■ **Work order**
A verbatim copy of all the data is required, minus any images.

■ **Given information**
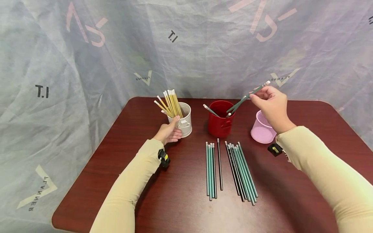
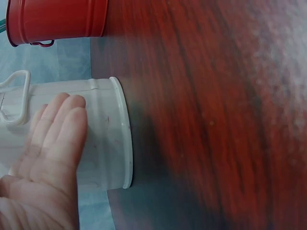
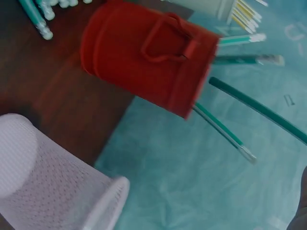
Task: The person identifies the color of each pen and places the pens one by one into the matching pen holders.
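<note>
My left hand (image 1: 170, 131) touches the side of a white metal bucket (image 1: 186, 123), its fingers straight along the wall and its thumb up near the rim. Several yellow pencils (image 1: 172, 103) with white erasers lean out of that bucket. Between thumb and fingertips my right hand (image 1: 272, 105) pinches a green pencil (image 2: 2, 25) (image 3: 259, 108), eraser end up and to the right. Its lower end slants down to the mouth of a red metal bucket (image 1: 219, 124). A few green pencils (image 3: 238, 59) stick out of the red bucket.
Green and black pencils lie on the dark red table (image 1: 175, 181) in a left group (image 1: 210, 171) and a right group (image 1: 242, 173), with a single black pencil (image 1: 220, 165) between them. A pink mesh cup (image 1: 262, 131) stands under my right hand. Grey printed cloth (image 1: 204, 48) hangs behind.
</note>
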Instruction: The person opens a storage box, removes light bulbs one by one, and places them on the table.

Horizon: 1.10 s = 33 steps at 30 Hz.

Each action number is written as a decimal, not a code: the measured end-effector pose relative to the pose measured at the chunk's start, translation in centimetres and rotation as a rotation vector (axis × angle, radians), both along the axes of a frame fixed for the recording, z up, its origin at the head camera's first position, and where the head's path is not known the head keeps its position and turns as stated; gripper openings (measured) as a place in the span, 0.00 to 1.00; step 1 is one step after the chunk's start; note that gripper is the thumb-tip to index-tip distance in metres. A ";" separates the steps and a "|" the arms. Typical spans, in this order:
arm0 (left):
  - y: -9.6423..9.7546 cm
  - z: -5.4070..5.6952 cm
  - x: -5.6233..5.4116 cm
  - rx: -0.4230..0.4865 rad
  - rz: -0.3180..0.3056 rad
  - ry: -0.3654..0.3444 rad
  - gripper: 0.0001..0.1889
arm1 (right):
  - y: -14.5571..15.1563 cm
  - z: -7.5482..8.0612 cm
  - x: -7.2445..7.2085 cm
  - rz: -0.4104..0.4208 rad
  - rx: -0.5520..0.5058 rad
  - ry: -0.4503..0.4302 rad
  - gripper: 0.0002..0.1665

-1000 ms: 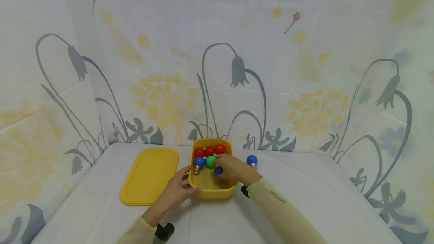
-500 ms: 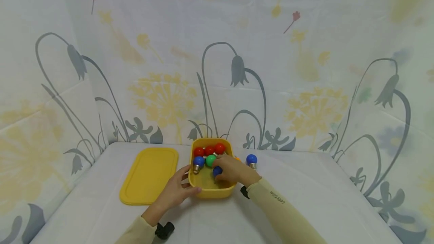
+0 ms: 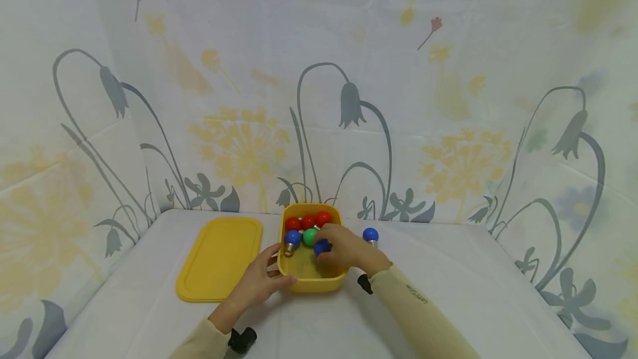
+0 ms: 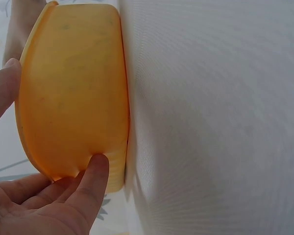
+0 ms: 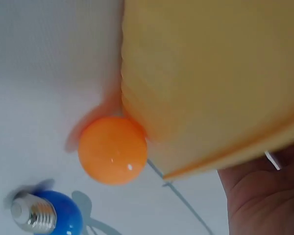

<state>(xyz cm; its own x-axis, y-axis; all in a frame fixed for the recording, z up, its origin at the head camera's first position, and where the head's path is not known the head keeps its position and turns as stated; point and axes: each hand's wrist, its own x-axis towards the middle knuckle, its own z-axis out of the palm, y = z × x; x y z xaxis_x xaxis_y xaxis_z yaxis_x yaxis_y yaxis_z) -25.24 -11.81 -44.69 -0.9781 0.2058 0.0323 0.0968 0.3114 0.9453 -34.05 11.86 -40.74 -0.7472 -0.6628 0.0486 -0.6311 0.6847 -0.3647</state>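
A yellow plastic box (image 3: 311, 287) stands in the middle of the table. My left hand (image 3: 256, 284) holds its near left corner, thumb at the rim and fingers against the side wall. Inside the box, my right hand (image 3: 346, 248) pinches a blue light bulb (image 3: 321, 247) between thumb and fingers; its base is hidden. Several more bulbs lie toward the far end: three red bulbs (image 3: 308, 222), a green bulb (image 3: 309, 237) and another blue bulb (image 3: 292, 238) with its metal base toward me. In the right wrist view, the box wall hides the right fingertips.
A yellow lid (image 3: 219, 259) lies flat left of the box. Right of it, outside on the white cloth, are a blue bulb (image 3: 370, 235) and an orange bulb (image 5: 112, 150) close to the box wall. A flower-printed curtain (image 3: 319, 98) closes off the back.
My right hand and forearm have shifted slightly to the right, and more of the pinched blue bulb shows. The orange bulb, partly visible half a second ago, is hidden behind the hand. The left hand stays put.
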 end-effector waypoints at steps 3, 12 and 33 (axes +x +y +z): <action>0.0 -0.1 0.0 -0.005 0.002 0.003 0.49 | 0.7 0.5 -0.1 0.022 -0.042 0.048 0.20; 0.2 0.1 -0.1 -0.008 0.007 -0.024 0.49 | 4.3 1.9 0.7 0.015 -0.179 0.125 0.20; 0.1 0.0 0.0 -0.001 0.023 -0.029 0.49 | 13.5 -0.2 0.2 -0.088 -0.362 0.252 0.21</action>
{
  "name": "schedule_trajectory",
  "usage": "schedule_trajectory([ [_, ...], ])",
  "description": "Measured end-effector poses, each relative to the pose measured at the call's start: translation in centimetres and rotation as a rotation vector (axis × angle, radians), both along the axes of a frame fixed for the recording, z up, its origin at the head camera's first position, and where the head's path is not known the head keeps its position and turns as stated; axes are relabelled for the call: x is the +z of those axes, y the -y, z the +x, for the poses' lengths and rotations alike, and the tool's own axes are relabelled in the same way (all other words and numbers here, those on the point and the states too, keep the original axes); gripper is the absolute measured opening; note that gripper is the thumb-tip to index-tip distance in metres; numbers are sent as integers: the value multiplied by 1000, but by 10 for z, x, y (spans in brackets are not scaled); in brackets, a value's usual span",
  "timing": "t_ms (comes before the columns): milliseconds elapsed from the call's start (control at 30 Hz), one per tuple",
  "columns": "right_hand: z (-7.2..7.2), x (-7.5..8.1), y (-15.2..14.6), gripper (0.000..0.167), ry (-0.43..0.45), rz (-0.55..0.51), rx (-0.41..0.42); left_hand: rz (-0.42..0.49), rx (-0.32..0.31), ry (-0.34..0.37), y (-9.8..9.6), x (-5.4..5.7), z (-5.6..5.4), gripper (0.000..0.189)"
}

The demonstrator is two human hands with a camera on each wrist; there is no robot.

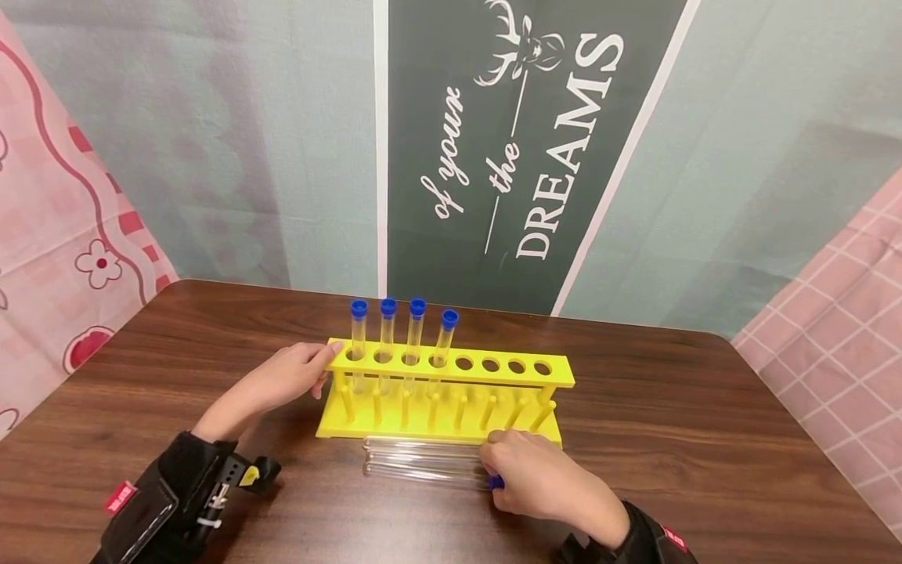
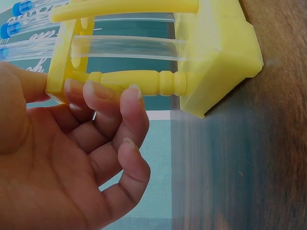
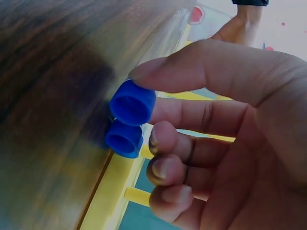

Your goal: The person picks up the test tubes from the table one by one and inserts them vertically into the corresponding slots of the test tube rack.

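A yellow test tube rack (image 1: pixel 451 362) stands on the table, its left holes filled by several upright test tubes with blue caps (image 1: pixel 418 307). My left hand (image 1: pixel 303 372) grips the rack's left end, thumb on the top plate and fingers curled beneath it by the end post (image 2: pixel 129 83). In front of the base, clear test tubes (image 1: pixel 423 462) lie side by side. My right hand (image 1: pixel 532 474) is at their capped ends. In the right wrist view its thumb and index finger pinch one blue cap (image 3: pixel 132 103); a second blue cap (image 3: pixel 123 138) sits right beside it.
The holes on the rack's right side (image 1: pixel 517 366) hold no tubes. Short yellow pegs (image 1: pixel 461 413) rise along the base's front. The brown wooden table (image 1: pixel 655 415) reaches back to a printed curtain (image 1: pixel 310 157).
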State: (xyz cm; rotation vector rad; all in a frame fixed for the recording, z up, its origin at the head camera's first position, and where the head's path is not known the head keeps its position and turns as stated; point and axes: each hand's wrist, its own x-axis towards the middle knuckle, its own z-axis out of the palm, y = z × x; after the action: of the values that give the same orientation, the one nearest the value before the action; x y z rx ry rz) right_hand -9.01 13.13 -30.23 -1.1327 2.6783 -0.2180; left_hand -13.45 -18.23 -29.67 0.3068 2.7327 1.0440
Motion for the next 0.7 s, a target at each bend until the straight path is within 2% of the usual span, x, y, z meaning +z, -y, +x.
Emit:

■ **Result for this exercise**
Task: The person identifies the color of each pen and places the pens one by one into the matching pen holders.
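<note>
My left hand (image 1: 170, 131) touches the side of a white metal bucket (image 1: 186, 123), its fingers straight along the wall and its thumb up near the rim. Several yellow pencils (image 1: 172, 103) with white erasers lean out of that bucket. Between thumb and fingertips my right hand (image 1: 272, 105) pinches a green pencil (image 2: 2, 25) (image 3: 259, 108), eraser end up and to the right. Its lower end slants down to the mouth of a red metal bucket (image 1: 219, 124). A few green pencils (image 3: 238, 59) stick out of the red bucket.
Green and black pencils lie on the dark red table (image 1: 175, 181) in a left group (image 1: 210, 171) and a right group (image 1: 242, 173), with a single black pencil (image 1: 220, 165) between them. A pink mesh cup (image 1: 262, 131) stands under my right hand. Grey printed cloth (image 1: 204, 48) hangs behind.
</note>
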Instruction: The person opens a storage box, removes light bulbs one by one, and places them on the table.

Horizon: 1.10 s = 33 steps at 30 Hz.

Each action number is written as a decimal, not a code: the measured end-effector pose relative to the pose measured at the chunk's start, translation in centimetres and rotation as a rotation vector (axis × angle, radians), both along the axes of a frame fixed for the recording, z up, its origin at the head camera's first position, and where the head's path is not known the head keeps its position and turns as stated; gripper openings (measured) as a place in the span, 0.00 to 1.00; step 1 is one step after the chunk's start; note that gripper is the thumb-tip to index-tip distance in metres. A ";" separates the steps and a "|" the arms. Typical spans, in this order:
arm0 (left):
  - y: -9.6423..9.7546 cm
  - z: -5.4070..5.6952 cm
  - x: -5.6233..5.4116 cm
  - rx: -0.4230..0.4865 rad
  - rz: -0.3180..0.3056 rad
  - ry: -0.3654..0.3444 rad
  - gripper: 0.0001..0.1889
arm1 (right):
  - y: -14.5571..15.1563 cm
  - z: -7.5482..8.0612 cm
  - x: -7.2445..7.2085 cm
  - rz: -0.4104..0.4208 rad
  - rx: -0.5520..0.5058 rad
  - ry: -0.4503..0.4302 rad
  - gripper: 0.0002..0.1665

-1000 ms: 
-500 ms: 
+0 ms: 
+0 ms: 
+0 ms: 

<state>(xyz cm; its own x-axis, y-axis; all in a frame fixed for the recording, z up, its origin at the head camera's first position, and where the head's path is not known the head keeps its position and turns as stated; point and axes: each hand's wrist, its own x-axis towards the middle knuckle, its own z-axis out of the palm, y = z × x; x y z xaxis_x xaxis_y xaxis_z yaxis_x yaxis_y yaxis_z) -25.24 -11.81 -44.69 -0.9781 0.2058 0.0323 0.0968 0.3114 0.9453 -34.05 11.86 -40.74 -0.7472 -0.6628 0.0486 -0.6311 0.6847 -0.3647</state>
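A yellow plastic box (image 3: 311, 287) stands in the middle of the table. My left hand (image 3: 256, 284) holds its near left corner, thumb at the rim and fingers against the side wall. Inside the box, my right hand (image 3: 346, 248) pinches a blue light bulb (image 3: 321, 247) between thumb and fingers; its base is hidden. Several more bulbs lie toward the far end: three red bulbs (image 3: 308, 222), a green bulb (image 3: 309, 237) and another blue bulb (image 3: 292, 238) with its metal base toward me. In the right wrist view, the box wall hides the right fingertips.
A yellow lid (image 3: 219, 259) lies flat left of the box. Right of it, outside on the white cloth, are a blue bulb (image 3: 370, 235) and an orange bulb (image 5: 112, 150) close to the box wall. A flower-printed curtain (image 3: 319, 98) closes off the back.
My right hand and forearm have shifted slightly to the right, and more of the pinched blue bulb shows. The orange bulb, partly visible half a second ago, is hidden behind the hand. The left hand stays put.
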 end-effector waypoints at steps 3, 12 and 33 (axes +x +y +z): <action>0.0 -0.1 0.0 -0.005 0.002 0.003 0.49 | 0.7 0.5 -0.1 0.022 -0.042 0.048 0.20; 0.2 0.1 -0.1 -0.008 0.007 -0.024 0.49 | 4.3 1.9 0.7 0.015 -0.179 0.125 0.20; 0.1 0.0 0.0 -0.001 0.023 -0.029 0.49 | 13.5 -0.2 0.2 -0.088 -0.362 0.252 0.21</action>
{
  "name": "schedule_trajectory",
  "usage": "schedule_trajectory([ [_, ...], ])",
  "description": "Measured end-effector poses, each relative to the pose measured at the call's start: translation in centimetres and rotation as a rotation vector (axis × angle, radians), both along the axes of a frame fixed for the recording, z up, its origin at the head camera's first position, and where the head's path is not known the head keeps its position and turns as stated; axes are relabelled for the call: x is the +z of those axes, y the -y, z the +x, for the poses' lengths and rotations alike, and the tool's own axes are relabelled in the same way (all other words and numbers here, those on the point and the states too, keep the original axes); gripper is the absolute measured opening; note that gripper is the thumb-tip to index-tip distance in metres; numbers are sent as integers: the value multiplied by 1000, but by 10 for z, x, y (spans in brackets are not scaled); in brackets, a value's usual span",
  "timing": "t_ms (comes before the columns): milliseconds elapsed from the call's start (control at 30 Hz), one per tuple",
  "columns": "right_hand: z (-7.2..7.2), x (-7.5..8.1), y (-15.2..14.6), gripper (0.000..0.167), ry (-0.43..0.45), rz (-0.55..0.51), rx (-0.41..0.42); left_hand: rz (-0.42..0.49), rx (-0.32..0.31), ry (-0.34..0.37), y (-9.8..9.6), x (-5.4..5.7), z (-5.6..5.4), gripper (0.000..0.189)"
}

The demonstrator is two human hands with a camera on each wrist; there is no robot.


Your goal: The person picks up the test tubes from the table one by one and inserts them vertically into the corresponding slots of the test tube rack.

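A yellow test tube rack (image 1: pixel 451 362) stands on the table, its left holes filled by several upright test tubes with blue caps (image 1: pixel 418 307). My left hand (image 1: pixel 303 372) grips the rack's left end, thumb on the top plate and fingers curled beneath it by the end post (image 2: pixel 129 83). In front of the base, clear test tubes (image 1: pixel 423 462) lie side by side. My right hand (image 1: pixel 532 474) is at their capped ends. In the right wrist view its thumb and index finger pinch one blue cap (image 3: pixel 132 103); a second blue cap (image 3: pixel 123 138) sits right beside it.
The holes on the rack's right side (image 1: pixel 517 366) hold no tubes. Short yellow pegs (image 1: pixel 461 413) rise along the base's front. The brown wooden table (image 1: pixel 655 415) reaches back to a printed curtain (image 1: pixel 310 157).
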State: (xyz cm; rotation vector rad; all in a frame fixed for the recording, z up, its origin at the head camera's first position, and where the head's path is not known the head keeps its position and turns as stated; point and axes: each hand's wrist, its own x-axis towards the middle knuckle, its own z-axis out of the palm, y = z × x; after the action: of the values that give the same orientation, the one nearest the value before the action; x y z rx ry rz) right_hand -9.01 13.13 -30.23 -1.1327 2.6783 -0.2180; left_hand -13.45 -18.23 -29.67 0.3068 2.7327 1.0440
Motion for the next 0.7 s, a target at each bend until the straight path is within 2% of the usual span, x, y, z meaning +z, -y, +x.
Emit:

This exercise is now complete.